Actually, given a choice between the two I would have to say, flan it is. 

Both are so sweet, you know? 

I don't know the story of flan. Part of a rich cultural history of eggy custards no doubt. I would probably read that book. However not being at all invested in flan as an absolute good or anything, I can't say I am much moved to learn more. Go with God, little custard. 

On the other hand, the story of the creation of Heartstopper is very good. If you don't know it, in brief, the author Alice Oseman started drawing and writing and posting her stuff on the internet as a teenager. She got her first publishing deal at 17. The central characters in Heartstopper, Charlie and Nick, started as supporting players and an established couple in her debut book Solitaire. In 2018 she decided to revisit them and tell the start of their romance. So Heartstopper the graphic series, and the eventual and inevitable resulting book was born. The graphic novel is now up to four volumes with a fifth coming soon.
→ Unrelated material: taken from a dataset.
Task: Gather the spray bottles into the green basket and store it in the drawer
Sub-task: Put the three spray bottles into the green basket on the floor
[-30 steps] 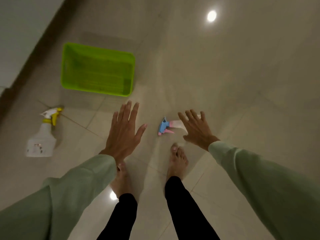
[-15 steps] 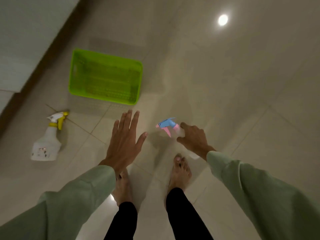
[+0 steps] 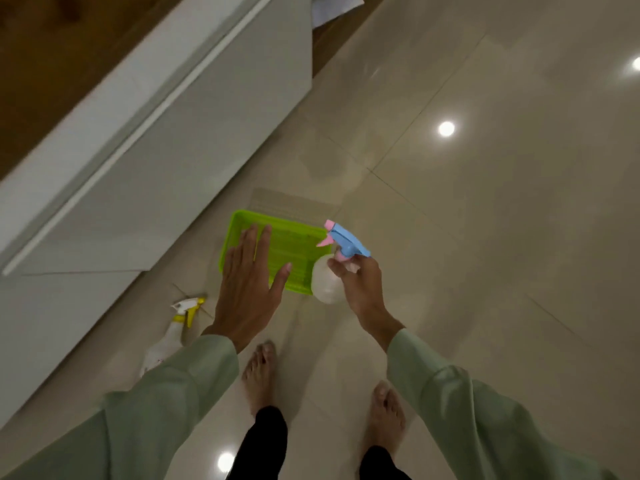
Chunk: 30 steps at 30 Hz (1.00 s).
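Head view: your right hand [image 3: 360,282] grips the bottle [image 3: 329,278] by its neck, nozzle forward, just right of the basket [image 3: 298,244] on the floor. Left hand [image 3: 247,285] spread flat, empty, above the basket. Second bottle [image 3: 173,332] lies rear-left, nearer your left.

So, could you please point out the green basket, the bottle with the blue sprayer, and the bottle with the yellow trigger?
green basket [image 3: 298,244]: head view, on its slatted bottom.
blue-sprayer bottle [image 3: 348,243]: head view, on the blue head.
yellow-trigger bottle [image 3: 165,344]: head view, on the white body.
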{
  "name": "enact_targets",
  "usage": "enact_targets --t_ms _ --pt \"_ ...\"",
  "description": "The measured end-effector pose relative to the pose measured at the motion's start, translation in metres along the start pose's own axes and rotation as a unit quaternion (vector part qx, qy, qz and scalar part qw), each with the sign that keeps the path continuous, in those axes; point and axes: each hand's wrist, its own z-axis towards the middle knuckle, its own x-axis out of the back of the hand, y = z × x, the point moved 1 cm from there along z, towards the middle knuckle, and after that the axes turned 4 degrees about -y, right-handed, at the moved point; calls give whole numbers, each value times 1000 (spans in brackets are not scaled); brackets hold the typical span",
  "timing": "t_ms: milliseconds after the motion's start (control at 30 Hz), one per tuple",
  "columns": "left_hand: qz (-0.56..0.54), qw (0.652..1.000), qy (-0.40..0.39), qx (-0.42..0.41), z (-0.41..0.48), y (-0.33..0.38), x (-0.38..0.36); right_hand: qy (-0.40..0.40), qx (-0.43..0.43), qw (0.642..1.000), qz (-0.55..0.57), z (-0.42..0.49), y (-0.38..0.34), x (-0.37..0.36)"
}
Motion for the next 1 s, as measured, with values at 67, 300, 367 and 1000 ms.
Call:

She's promised at least six volumes in all. The Netflix adaptation premiered in 2022 and the second season dropped just recently. Huge hit both as a television series and an ongoing young adult graphic novel. Oseman's commercial and artistic success is both heartwarming -- she seems a lovely person -- and quite inspiring. I should think she is a perfect example to any young artist intent on making a new way in the world. Good for her, I say and mean it.

Just yesterday I was fascinated to read that now at age twenty eight, Oseman describes herself as an "aromantic asexual," a phrase I had not encountered before, at least not that first part. Had to look it up. New to me, if perfectly obvious from the words themselves once my rheumy old eyes adjusted. Those initial As do all the heavy lifting. Not and not. Got it. But, it is curious isn't it that someone whose career is founded on what has justifiably been classified as Romance should now self-identify as being even less interested in romance with a little r than I am in the history of flan. It's like learning that Anna Sewell was deathly afraid of horses, or that Lee Child always wanted to write a Broadway musical comedy, or that Leigh Bardugo is strict Church of God, or that the author of Pride and Prejudice was secretly  -- gasp -- French. What now?

And then it isn't confusing at all. 

I became aware of Heartstopper around about Volume 4, which I think just predates the debut of the Netflix series by about three months. Volume 4 and the three proceeding showed up en force in the bookstore in January, 2022, in other words after Christmas and not when one would normally see things coming onto the sales-floor by the cartload. The new year is actually when returns pick up and more usually when carts of unsold stock go off the floor and back to publishers. The only things one can count on in the bookstore come January are flu and returns. January is kinda sad. But then Heartstopper exploded. I must have been vaguely aware of the popularity of the earlier books, but Volume 4 was a whole thing. That's when the series was everywhere. We had so much of it it had to go into overstock displays. Even ten years ago that wouldn't be such a big deal, but now? Oprah could rave and Jesus could descend from the Right Hand of God to endorse a book and we would still order twenty copies. (It is a smaller world altogether, books, alas.) So what the hell was this thing? I took Volume 1 to lunch and finished the next three that night. So now I knew.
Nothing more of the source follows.